▶ [Task]: Whenever a line below includes the word "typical", copy that line.

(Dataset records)
= = = = =

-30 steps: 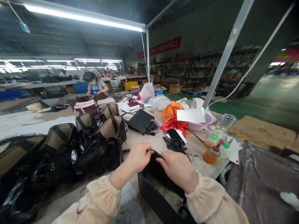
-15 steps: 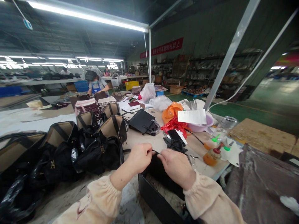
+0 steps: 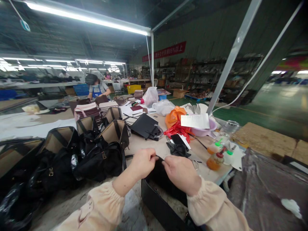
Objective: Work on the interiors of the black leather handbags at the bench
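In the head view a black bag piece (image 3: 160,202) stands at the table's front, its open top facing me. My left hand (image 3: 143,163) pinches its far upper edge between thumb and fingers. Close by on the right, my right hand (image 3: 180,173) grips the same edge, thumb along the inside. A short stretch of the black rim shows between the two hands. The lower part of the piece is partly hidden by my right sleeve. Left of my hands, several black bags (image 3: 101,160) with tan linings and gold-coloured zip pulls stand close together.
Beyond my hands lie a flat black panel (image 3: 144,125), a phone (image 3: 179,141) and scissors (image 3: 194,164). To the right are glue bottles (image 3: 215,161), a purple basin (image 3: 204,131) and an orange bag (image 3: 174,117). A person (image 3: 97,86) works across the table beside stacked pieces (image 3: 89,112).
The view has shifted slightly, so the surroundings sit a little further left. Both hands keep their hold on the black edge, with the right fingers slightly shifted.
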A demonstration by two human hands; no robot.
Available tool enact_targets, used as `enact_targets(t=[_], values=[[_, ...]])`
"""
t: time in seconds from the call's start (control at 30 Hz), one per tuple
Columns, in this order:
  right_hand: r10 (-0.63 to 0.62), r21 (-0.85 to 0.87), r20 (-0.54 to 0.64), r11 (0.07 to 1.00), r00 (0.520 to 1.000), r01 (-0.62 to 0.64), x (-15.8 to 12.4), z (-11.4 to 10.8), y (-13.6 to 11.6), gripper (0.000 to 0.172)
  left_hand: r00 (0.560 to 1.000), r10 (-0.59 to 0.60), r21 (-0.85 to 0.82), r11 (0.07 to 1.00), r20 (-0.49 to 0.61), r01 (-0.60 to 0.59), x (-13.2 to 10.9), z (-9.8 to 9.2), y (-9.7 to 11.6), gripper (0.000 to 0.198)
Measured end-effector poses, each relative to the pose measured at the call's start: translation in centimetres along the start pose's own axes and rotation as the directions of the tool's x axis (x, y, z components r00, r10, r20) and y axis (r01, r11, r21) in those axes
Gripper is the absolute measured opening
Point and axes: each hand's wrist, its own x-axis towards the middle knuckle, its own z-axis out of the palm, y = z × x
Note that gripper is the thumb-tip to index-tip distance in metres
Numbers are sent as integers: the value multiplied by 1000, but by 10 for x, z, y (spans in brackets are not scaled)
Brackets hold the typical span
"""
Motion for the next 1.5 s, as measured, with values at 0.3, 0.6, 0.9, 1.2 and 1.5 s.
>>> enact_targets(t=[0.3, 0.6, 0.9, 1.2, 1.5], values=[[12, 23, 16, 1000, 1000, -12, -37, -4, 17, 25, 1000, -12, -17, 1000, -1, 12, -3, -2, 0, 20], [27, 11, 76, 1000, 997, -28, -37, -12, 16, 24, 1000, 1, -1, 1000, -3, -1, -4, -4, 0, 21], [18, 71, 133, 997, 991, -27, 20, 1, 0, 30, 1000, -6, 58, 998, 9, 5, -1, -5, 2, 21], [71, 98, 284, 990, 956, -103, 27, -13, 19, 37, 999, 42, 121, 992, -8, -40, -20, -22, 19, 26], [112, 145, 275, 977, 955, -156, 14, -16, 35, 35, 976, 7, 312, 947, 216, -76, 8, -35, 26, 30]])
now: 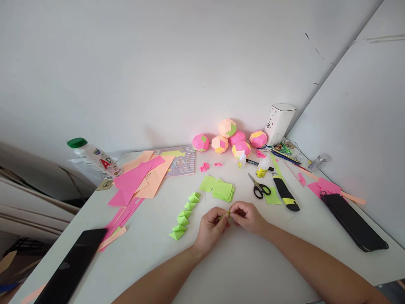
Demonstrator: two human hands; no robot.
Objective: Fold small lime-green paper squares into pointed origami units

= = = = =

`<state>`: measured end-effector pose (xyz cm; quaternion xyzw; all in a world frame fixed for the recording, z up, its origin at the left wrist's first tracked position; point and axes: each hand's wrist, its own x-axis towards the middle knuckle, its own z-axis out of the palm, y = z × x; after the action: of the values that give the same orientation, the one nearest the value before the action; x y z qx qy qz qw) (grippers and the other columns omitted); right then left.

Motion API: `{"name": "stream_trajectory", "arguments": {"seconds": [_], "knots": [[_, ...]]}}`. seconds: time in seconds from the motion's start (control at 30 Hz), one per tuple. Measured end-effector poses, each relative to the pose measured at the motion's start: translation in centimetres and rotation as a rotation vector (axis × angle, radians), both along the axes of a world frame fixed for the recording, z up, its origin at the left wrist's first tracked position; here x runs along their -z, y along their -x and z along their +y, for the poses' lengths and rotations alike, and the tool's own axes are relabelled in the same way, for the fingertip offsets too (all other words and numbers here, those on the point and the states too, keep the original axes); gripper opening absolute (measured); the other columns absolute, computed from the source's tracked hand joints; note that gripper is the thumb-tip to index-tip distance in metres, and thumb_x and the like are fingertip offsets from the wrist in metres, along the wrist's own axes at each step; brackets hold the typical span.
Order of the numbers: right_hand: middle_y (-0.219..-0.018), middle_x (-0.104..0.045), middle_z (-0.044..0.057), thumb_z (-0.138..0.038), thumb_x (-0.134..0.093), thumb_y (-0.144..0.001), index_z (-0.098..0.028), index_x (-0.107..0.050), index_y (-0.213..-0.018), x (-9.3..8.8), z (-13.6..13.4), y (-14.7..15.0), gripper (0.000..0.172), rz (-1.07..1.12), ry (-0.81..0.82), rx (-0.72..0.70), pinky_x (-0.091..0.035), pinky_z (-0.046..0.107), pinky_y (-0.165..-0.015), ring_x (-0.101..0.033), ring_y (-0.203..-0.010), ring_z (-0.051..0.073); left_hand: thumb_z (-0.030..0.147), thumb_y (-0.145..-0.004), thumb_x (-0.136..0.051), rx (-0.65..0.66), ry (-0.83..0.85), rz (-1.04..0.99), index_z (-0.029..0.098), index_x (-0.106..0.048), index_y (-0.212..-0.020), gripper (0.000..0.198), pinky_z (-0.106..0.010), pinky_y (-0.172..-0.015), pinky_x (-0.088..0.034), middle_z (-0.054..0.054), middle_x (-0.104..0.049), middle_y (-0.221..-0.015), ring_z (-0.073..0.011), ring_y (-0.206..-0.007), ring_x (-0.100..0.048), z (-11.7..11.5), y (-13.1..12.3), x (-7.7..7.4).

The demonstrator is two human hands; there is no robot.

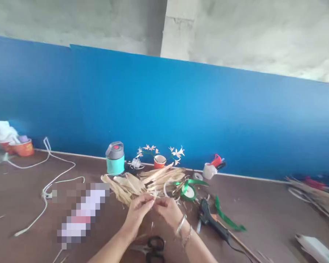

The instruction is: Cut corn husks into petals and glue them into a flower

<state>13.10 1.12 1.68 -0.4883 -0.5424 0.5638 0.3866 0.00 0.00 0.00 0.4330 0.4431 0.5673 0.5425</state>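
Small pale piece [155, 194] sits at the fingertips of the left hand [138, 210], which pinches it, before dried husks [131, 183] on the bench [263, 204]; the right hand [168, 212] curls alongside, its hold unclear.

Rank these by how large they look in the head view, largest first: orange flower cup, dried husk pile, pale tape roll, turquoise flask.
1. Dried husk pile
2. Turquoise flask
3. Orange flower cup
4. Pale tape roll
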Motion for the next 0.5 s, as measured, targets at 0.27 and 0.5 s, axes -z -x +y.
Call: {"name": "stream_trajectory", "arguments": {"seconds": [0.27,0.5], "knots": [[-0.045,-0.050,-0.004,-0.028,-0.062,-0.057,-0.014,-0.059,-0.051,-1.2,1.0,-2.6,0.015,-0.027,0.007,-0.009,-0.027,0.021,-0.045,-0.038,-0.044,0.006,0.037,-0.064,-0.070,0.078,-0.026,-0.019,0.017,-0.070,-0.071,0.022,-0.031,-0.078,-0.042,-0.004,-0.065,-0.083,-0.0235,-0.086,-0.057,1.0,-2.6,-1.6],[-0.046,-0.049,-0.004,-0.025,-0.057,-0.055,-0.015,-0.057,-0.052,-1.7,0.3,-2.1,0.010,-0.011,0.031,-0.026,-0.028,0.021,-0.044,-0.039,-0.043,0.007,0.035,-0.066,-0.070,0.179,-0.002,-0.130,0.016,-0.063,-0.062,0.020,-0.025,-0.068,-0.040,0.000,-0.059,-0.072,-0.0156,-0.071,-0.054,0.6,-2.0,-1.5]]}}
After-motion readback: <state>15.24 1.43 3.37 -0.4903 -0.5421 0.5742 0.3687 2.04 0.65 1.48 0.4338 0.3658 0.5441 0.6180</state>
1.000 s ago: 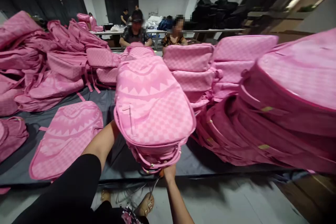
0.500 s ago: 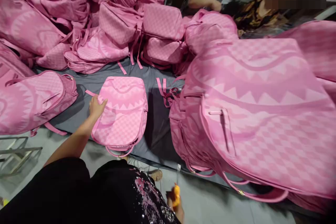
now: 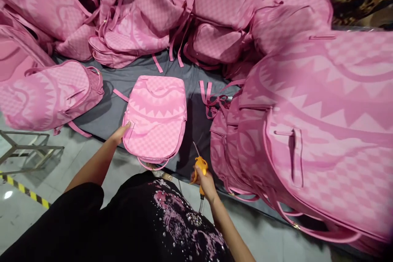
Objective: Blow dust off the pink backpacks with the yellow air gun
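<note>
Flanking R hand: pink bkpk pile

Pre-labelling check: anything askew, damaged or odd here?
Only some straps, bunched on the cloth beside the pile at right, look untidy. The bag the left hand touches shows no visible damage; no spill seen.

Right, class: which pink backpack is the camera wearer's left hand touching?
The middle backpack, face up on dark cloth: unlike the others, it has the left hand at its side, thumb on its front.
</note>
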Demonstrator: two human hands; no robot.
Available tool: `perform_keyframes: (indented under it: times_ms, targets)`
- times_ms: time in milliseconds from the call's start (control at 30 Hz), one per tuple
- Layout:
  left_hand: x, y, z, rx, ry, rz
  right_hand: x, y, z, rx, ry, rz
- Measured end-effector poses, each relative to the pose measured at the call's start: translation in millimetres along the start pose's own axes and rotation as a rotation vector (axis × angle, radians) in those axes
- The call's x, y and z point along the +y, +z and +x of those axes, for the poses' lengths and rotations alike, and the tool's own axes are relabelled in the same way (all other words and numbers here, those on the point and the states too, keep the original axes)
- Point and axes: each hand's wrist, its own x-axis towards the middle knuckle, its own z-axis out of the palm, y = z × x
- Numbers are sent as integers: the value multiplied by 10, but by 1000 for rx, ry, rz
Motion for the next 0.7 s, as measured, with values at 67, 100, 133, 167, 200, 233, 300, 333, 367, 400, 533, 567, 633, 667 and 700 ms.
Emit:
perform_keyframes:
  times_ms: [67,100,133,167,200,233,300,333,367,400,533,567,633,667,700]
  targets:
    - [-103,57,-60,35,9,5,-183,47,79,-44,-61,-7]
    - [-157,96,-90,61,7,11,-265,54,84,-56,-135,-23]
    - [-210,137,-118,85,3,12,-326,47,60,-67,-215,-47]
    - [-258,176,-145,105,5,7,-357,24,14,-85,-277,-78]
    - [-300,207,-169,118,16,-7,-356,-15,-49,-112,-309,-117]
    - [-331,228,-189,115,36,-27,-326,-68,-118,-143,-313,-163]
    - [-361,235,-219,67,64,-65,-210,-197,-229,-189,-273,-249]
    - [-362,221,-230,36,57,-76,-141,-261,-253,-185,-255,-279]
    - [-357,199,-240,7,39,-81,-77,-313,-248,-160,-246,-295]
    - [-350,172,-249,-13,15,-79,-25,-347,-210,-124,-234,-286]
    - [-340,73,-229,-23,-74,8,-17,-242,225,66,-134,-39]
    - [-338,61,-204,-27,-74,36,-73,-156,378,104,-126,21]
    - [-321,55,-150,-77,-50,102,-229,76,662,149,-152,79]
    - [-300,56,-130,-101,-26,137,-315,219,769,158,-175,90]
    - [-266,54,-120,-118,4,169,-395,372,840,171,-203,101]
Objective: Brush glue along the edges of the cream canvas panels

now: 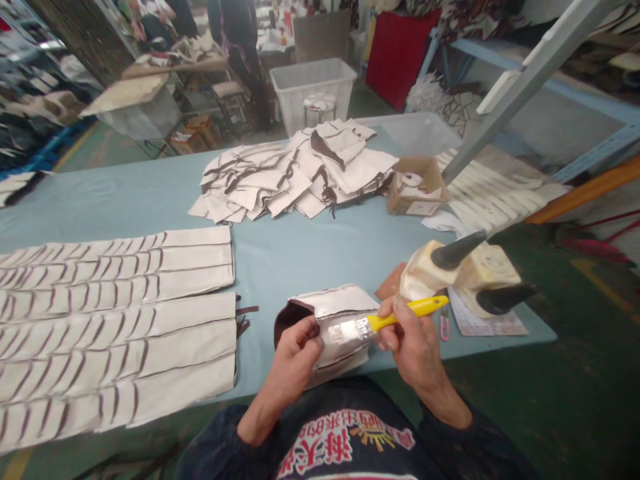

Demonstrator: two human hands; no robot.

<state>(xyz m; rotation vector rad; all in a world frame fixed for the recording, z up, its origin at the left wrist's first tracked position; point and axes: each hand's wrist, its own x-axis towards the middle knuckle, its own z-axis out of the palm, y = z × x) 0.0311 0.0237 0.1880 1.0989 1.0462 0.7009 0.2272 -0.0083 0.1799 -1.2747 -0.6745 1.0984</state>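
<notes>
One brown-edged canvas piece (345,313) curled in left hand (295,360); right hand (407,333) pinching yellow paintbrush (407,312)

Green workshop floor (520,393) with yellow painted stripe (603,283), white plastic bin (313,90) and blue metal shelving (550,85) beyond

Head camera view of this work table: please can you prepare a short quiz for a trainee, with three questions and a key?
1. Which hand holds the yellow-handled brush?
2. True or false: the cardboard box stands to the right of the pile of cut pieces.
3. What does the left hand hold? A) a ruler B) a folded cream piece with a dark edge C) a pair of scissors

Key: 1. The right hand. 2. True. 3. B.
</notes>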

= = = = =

▶ [Response]:
Brackets hold the typical span
Motion API: `{"name": "stream_trajectory", "arguments": {"seconds": [_], "knots": [[_, ...]]}}`. seconds: time in seconds from the motion's start (control at 30 Hz), one per tuple. Measured end-effector poses, each relative to the pose measured at the motion's start: translation in centimetres and rotation as a rotation vector (axis × angle, radians), both along the axes of a world frame fixed for the recording, z up, its origin at the left wrist's first tracked position; here x runs along their -z, y along their -x and z along their +y, for the poses' lengths and rotations alike, and the tool's own axes are relabelled in the same way, for the fingertip offsets too (all other words and numbers here, those on the point and the states too, keep the original axes); gripper opening absolute (measured); the other columns absolute, computed from the source's tracked hand joints; note that gripper is the thumb-tip to index-tip distance in metres, and thumb_x and the like are fingertip offsets from the wrist in metres, along the wrist's own axes at each step; brackets hold the typical span.

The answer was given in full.